**YOUR OBJECTIVE**. What you return must match the listing exactly, with every image removed.

**DATA BLOCK**.
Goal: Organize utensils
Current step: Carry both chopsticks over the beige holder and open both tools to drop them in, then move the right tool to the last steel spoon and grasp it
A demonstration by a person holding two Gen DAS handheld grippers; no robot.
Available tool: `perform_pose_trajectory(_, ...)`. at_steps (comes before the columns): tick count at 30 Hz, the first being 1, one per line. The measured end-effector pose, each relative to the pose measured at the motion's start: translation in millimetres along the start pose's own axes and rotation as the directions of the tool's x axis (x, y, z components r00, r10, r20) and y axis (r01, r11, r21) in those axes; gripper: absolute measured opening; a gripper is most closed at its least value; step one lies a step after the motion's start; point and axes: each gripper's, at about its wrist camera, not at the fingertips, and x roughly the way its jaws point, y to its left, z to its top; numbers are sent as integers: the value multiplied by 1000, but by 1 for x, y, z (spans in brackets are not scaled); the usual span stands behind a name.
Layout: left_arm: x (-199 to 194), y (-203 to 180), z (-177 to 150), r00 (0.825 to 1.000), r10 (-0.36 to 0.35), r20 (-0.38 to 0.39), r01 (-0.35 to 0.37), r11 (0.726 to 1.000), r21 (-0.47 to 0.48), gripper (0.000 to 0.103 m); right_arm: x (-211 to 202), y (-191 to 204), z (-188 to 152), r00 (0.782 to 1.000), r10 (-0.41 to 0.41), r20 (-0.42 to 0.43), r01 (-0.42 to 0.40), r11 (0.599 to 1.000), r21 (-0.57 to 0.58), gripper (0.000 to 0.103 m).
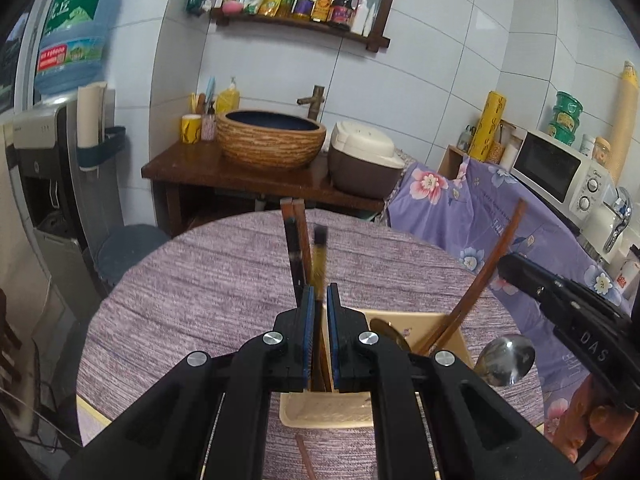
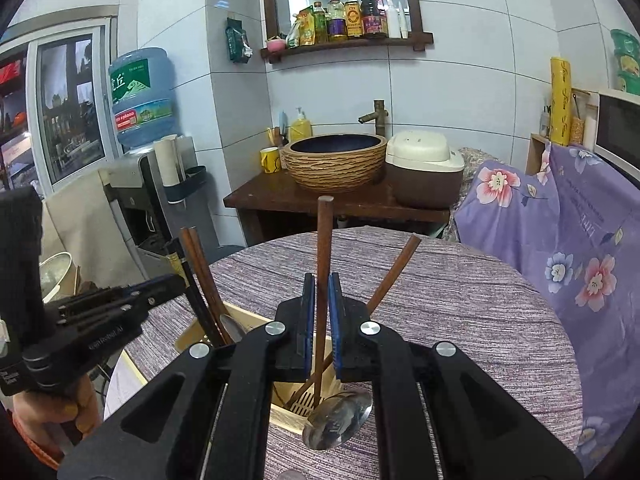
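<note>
Right wrist: right tool (image 2: 319, 292) pinches brown chopstick (image 2: 323, 240), near upright, lower tip inside beige holder (image 2: 286, 414).

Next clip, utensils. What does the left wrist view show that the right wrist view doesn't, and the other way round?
Only the left wrist view: the left gripper shut on a bundle of chopsticks over the utensil holder, a loose chopstick on the tablecloth near the bottom edge, and the whole front of the microwave.

Only the right wrist view: the right gripper shut on a single brown chopstick, the holder's slotted bottom, and a window.

Both: the holder, a metal spoon, the round table, basin, rice cooker.
</note>
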Motion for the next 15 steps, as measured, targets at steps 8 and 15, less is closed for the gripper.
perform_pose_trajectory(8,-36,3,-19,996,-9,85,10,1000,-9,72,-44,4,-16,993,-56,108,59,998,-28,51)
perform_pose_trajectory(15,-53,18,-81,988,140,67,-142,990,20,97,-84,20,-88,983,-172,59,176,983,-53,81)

**SOLUTION BELOW**.
Goal: Organize utensils
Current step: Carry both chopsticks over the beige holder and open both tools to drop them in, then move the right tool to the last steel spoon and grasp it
A demonstration by a person holding two Gen DAS handheld grippers; no robot.
Available tool: `perform_pose_trajectory(_, ...)`. at_steps (comes before the columns): tick count at 30 Hz, the first being 1, one per line. The measured end-effector pose, each relative to the pose measured at the motion's start: translation in millimetres along the start pose's own axes and rotation as the directions of the tool's x axis (x, y, z components r00, r10, r20) and y axis (r01, r11, r21) in those axes; gripper: absolute measured opening; a gripper is most closed at its least value; step one lies a step after the motion's start; point and axes: each gripper's, at about its wrist camera, not at the fingertips, and x roughly the way its jaws point, y to its left, z to its top; numbers are sent as integers: the value multiplied by 1000, but by 1 for x, y, z (spans in brackets are not scaled); the usual span stands behind a name.
Layout: left_arm: x (-199 to 194), y (-203 to 180), z (-177 to 150), r00 (0.825 to 1.000), r10 (-0.36 to 0.35), r20 (-0.38 to 0.39), r01 (-0.35 to 0.37), r11 (0.726 to 1.000), r21 (-0.47 to 0.48), gripper (0.000 to 0.103 m); right_arm: x (-211 to 202), y (-191 to 204), z (-188 to 152), r00 (0.782 to 1.000), r10 (-0.41 to 0.41), r20 (-0.42 to 0.43), r01 (-0.42 to 0.40), r11 (0.599 to 1.000), r21 (-0.57 to 0.58), gripper (0.000 to 0.103 m).
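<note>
Right wrist: right tool (image 2: 319, 292) pinches brown chopstick (image 2: 323, 240), near upright, lower tip inside beige holder (image 2: 286, 414).

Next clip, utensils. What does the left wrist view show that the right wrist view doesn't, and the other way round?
Only the left wrist view: the left gripper shut on a bundle of chopsticks over the utensil holder, a loose chopstick on the tablecloth near the bottom edge, and the whole front of the microwave.

Only the right wrist view: the right gripper shut on a single brown chopstick, the holder's slotted bottom, and a window.

Both: the holder, a metal spoon, the round table, basin, rice cooker.
</note>
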Motion for the next 15 steps, as measured, targets at steps 8 and 15, less is closed for the gripper.
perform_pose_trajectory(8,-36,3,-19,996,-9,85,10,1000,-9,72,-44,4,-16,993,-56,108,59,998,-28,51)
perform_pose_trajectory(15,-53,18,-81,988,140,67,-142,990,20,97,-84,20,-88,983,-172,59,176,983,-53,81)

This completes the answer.